Complexed Ad5-based Ebola and COVID-19 vaccines overcome PEI. (a–d) BALB/c mice (n = 10) were immunized intranasally with a single dose of 5 × 10⁶ IFU of Ad5-EBOV or Ad5-EBOV complexed with 1 μg (+)HSAnp-4 (1:1.2 × 10⁴ molar ratio) in the absence (naïve) or presence of PEI. (a) Ad5-specific and (b) GP-specific serum IgG titers were measured at specific time points post vaccination. BALF was collected at week 14 post vaccination and assessed for GP-specific (c) IgG and (d) IgA titers. (e–m) In the presence of PEI, BALB/c mice were immunized intranasally with a single dose of 5 × 10⁶ IFU of Ad5-nCoV or Ad5-nCoV complexed with 1 μg (+)HSAnp-4 (1:1.2 × 10⁴ molar ratio). (e) Ad5-specific serum IgG titers were measured before vaccination. (f) SARS-CoV-2 S-specific IgG serum concentrations were assessed at 2, 4, 8, and 12 weeks post vaccination. BALF was collected at week 12 post vaccination and assessed for (g) S-specific IgG and (h) IgA titers. (i) A biochemical assay was used to measure the serum inhibition of RBD-hACE2 interactions. (j–o) Serum neutralizing antibody titers against (j, m) SARS-CoV-2 WT, (k, n) delta variant, and (l, o) omicron variant were measured by means of pseudovirus neutralization assays at 4 weeks post vaccination.

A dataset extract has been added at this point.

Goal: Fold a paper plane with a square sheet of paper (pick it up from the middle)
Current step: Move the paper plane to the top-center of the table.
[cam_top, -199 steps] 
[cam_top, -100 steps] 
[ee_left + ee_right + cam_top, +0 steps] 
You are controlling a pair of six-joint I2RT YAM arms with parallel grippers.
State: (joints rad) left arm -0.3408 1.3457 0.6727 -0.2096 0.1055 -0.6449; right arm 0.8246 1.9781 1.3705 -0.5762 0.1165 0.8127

Data are presented as means ± SEM. Statistical differences in parts (b), (f), and (i) were determined using a two-way ANOVA with Šidák’s multiple comparison test. Statistical differences in (c) and (d) were determined using ANOVA with Dunn’s multiple comparison test. Statistical differences in parts (g), (h), (m), (n), and (o) were determined using a two-tailed unpaired t-test.

Fig. 6

Evaluation of the safety profile of Ad5/(+)HSAnp. (a) BALB/c mice (n = 5) were intranasally administrated with a single dose of PBS, 1 μg of (+)HSAnp-4, 5 × 10⁶ IFU of Ad5-nCoV, or 5 × 10⁶ IFU of Ad5-nCoV complexed with 1 μg of (+)HSAnp-4 (1:1.2 × 10⁴ molar ratio). (a) Blood tests and (b) histological analysis of lungs performed at 1 day and 7 days post administration (scale bar: 1000 μm). Data are presented as means ± SEM. Statistical differences were determined using ANOVA with Dunn’s multiple comparison test.